And they've been told by Stephen Harper, by Justin Trudeau,
by whoever have been leading voices, Premier Ford, Premier Legault,
this will be rough.
And there is a consensus that it's worth going into that war
and accepting the hits that will come with it.
What we saw this week is that no such thing is happening in America.
That the first thing that happened when the first shots were fired,
even before return fire came,
the screams that made their way to the White House were all from Americans and American industries saying, we are not willing to pay the price for a war that we didn't sign up for.
I think in the end, that's going to make a difference. the Americans that this was what they were signing up for. Sure, a trade war with China, but when do you go to war
and antagonize all of your allies on the way to the battlefield?
If I were sitting in Beijing, I'd be laughing my head off
at this military approach to a war by the Trump administration.
But beyond that, to try to figure out where this will go
and the chaos of this White House,
I agree with Rob that we are paying a price for this,
that investment is on pause,
that everyone is holding their breath,
thinking who knows what the future will bring.
But this week, and it wasn't a win
it was a loss for the White House
and that loss was incurred on their own ground
and not as a result of what we've been doing
because never forget that those tariffs
that he puts in place in the end
it's the American consumer that pays for it
it's the auto industry in the US that was about to grind to a halt.
It's farmers who do not have fertilizer at a decent price go down the list.
And here we have convinced ourselves that we will get hurt, but we will do what we do.
But no one has sold the Americans on this. Would it be fair to say that Canadians as citizens
woke up to this very quickly
and we watched them get on board
and the whole patriotism thing, all of that,
that there's been a much slower awakening in the US,
especially by those who aren't directly affected.
And eventually everybody will be.
But, you know, I just see it in the mail.
We actually have a fair number of listeners
over the SiriusXM network in the United States.
And, you know, they've been writing and saying,
you know, they were shocked.
They didn't understand the depth of this.
And they were really upset about, you know,
the kind of way Canadians are reacting to this,
understanding why Canadians are reacting the way they are,
but not sort of being aware of it,
and that there's kind of a slower awakening happening in the U.S.
Is that fair?
I think what's fair is to say they've been misled.

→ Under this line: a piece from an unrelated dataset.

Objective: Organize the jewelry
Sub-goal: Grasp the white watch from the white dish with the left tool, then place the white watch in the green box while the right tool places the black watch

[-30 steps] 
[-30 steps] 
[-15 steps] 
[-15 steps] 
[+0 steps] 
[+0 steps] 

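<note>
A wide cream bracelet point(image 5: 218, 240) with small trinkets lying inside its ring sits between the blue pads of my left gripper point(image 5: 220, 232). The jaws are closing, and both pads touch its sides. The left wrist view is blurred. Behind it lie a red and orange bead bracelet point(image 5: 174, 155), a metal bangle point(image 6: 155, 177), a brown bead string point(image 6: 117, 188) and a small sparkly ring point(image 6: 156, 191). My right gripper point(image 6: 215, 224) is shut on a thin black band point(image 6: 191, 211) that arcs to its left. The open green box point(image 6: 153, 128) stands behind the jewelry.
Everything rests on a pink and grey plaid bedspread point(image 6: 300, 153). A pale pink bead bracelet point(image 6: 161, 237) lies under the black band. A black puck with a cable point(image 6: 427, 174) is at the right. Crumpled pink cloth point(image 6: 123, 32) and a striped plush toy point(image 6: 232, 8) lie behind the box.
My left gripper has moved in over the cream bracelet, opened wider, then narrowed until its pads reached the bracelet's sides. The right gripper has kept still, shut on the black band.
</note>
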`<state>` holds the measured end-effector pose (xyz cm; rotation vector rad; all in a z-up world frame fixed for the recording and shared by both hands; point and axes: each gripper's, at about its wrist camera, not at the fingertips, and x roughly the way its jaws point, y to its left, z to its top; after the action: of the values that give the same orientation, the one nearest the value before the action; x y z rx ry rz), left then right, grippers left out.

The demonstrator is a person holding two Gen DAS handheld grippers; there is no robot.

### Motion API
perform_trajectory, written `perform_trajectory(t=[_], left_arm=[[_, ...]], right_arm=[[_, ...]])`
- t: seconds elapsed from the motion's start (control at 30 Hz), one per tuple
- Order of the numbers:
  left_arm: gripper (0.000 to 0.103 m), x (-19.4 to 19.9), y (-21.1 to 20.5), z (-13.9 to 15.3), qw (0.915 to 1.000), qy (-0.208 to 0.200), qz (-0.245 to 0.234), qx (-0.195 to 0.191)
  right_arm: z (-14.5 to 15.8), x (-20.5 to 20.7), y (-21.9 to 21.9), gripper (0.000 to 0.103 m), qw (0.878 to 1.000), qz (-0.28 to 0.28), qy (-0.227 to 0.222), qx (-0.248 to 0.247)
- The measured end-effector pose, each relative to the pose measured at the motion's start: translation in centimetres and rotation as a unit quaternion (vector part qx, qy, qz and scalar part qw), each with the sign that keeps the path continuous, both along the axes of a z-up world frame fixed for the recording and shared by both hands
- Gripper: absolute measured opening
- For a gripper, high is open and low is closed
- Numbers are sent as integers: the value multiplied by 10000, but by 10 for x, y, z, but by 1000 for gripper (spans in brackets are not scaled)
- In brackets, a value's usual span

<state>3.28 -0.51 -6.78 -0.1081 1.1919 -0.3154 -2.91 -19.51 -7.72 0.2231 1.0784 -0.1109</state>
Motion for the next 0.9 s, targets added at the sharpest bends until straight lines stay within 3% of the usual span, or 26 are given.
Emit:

They were told that tariff the tariffs
were a beautiful word that tariffs were going to lead to the sound of foreign currency pouring into
the huge vats of u.s reserves they were told that in effect the United States has neither friends nor allies nor enemies.
What they have now are partners that they can plunder, who used to be their friends,
and people that others might see as enemies as potential deal partners as well. So I think we can say that Americans were, to a certain extent, misled.

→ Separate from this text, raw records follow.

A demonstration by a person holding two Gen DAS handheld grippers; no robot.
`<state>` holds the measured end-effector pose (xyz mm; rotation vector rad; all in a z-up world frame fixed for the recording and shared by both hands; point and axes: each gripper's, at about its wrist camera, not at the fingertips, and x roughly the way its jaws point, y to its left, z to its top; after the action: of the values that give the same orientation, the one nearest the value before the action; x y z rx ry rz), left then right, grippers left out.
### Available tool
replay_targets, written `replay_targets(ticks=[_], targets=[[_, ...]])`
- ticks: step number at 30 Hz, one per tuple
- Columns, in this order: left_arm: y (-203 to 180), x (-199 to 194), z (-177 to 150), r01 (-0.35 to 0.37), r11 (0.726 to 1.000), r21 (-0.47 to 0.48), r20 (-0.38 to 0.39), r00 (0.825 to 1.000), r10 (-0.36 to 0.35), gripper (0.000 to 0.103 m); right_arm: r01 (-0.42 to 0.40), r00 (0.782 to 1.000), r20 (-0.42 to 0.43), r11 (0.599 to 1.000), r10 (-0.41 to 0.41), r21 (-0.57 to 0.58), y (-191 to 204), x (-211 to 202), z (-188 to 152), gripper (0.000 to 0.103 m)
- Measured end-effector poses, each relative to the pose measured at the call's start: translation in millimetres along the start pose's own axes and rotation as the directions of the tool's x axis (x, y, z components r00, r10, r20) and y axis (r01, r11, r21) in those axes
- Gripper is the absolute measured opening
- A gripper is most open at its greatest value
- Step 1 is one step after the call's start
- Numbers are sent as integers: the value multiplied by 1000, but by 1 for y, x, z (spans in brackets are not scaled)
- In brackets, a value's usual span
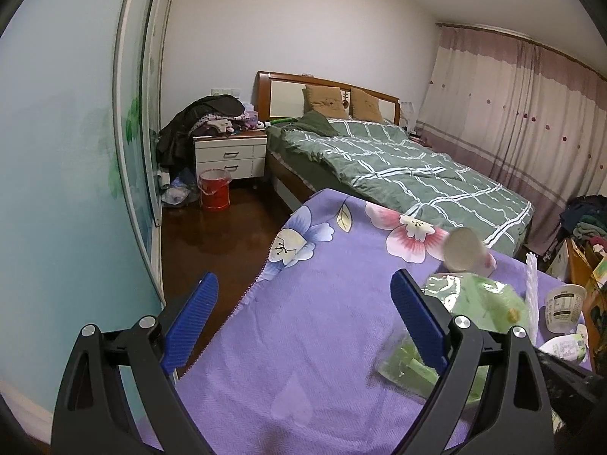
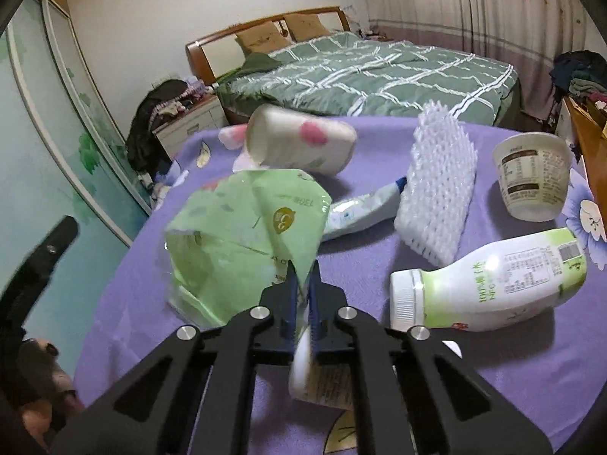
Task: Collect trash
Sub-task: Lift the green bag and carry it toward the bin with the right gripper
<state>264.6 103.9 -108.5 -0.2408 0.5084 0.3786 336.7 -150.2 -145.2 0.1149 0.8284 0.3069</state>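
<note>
Trash lies scattered on a table under a purple floral cloth (image 2: 144, 303). My right gripper (image 2: 301, 269) is shut on a corner of a crumpled green plastic bag (image 2: 242, 227), which stands lifted off the cloth. Around it lie a flowered paper cup (image 2: 299, 144) on its side, a white foam net (image 2: 436, 185), a yogurt cup (image 2: 531, 174), a white and green bottle (image 2: 489, 280) and a squeezed tube (image 2: 360, 212). My left gripper (image 1: 305, 284) hangs open over the bare cloth (image 1: 303, 360), left of the green bag (image 1: 478, 299).
A red bin (image 1: 214, 189) with a clear liner stands on the dark floor by a white nightstand (image 1: 231, 159). Beyond the table is a bed (image 1: 398, 163) with a green quilt. Another white cup (image 2: 318, 379) lies under my right gripper. Clothes pile at the right.
</note>
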Motion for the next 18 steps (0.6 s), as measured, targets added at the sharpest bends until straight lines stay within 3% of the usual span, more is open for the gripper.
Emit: replay_targets(ticks=[8, 18], targets=[[-1, 1, 0, 4, 1000, 3, 2, 1000, -4, 91, -35, 994, 107, 999, 31, 32, -12, -49, -5, 5], [-6, -1, -1, 11, 1000, 25, 10, 1000, -11, 91, -62, 965, 259, 996, 44, 59, -24, -102, 9, 5]])
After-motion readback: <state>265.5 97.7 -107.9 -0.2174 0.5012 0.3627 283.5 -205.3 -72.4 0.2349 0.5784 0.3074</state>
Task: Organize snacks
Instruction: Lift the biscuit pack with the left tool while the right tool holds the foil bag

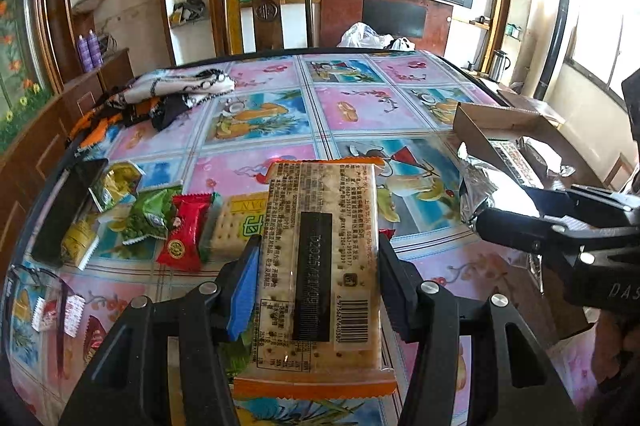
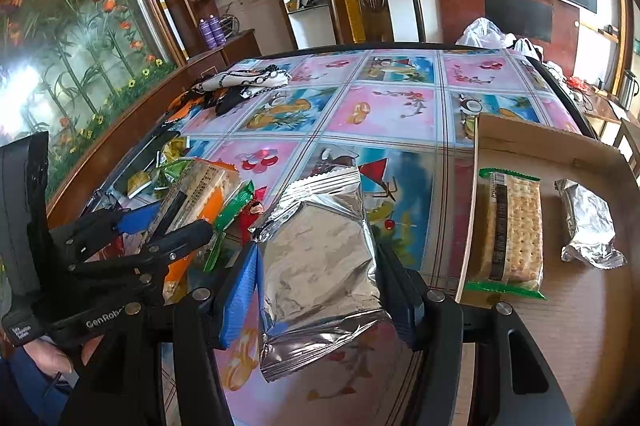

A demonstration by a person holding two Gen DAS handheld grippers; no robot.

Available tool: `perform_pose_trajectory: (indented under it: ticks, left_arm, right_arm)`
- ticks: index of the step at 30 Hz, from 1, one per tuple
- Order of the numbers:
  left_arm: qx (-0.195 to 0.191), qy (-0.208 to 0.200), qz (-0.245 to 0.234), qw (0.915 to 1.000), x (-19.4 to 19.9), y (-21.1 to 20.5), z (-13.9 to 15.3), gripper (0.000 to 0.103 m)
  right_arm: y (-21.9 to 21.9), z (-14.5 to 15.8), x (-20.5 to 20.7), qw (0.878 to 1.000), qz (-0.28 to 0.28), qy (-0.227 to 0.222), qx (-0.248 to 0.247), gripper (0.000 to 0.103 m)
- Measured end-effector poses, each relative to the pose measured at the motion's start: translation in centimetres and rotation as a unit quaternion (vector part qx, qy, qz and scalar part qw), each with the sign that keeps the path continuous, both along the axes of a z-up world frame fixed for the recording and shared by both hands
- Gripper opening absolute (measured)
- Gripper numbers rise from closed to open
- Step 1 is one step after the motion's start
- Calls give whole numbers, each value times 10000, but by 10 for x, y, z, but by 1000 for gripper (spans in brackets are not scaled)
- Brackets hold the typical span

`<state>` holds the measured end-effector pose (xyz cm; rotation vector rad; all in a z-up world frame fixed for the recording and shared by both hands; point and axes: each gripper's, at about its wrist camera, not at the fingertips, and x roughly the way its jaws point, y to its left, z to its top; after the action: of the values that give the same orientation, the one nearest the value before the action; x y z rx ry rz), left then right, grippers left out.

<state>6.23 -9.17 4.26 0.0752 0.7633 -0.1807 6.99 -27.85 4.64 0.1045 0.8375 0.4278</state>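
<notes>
In the left wrist view my left gripper (image 1: 319, 246) is shut on an orange-edged cracker packet (image 1: 320, 210), held lengthwise above the table with its barcode side up. My right gripper (image 2: 318, 250) is shut on a crinkled silver foil packet (image 2: 320, 266), just left of the cardboard box (image 2: 540, 142). Inside the box lie a green-edged cracker packet (image 2: 512, 226) and another silver packet (image 2: 588, 226). The right wrist view also shows the left gripper (image 2: 176, 220) with its cracker packet (image 2: 200, 194). At the right of the left wrist view the right gripper (image 1: 506, 206) appears beside the box (image 1: 496, 114).
Loose snacks lie at the table's left: green packets (image 1: 148, 214), a red packet (image 1: 184, 230), a cracker packet (image 1: 236, 226). A dark flat item (image 1: 64, 210) sits at the left edge. A patterned cloth (image 1: 180, 90) lies far left. A wooden chair (image 1: 264, 10) stands behind the table.
</notes>
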Motion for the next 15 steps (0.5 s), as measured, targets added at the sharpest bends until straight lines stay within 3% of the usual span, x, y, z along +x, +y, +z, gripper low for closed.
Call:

And you began to see that.
You know, certainly it's true that they didn't have a plan to execute this thing.
It doesn't seem like they did.
But I think there was a plan.
And you listen to somebody like Scott Besson, who is now the treasurer, former Wall Street guy, worth close to a billion dollars, saying, listen, I hear the complaints,
but access to cheap goods is not the American, shouldn't be the American dream.
Easy for him to say.
He's, like I said, worth nearly a billion dollars.
But so they're beginning to understand that they probably didn't heat the pool
before they went for a dive in it, and they might not have even put water in the pool before they went for a dive in it and they might not have even put water in the pool before they went for a dive in it americans are suddenly calling up
people like chuck grassley republican senator from iowa like a stalwart trump supporter and saying
wait a second how am i how am i going to bring in a crop if i don't have potash from canada
and you hear people calling up radio stations in Nebraska, in Iowa, in Oklahoma,
even in Texas, complaining about what's going on now.
People are genuinely surprised.
And I think that that's a failure of the Trump administration
to either communicate properly or they were misleading people about how this would be.
And unlike Canadians, Canadians, I think, were told this is going to be tough.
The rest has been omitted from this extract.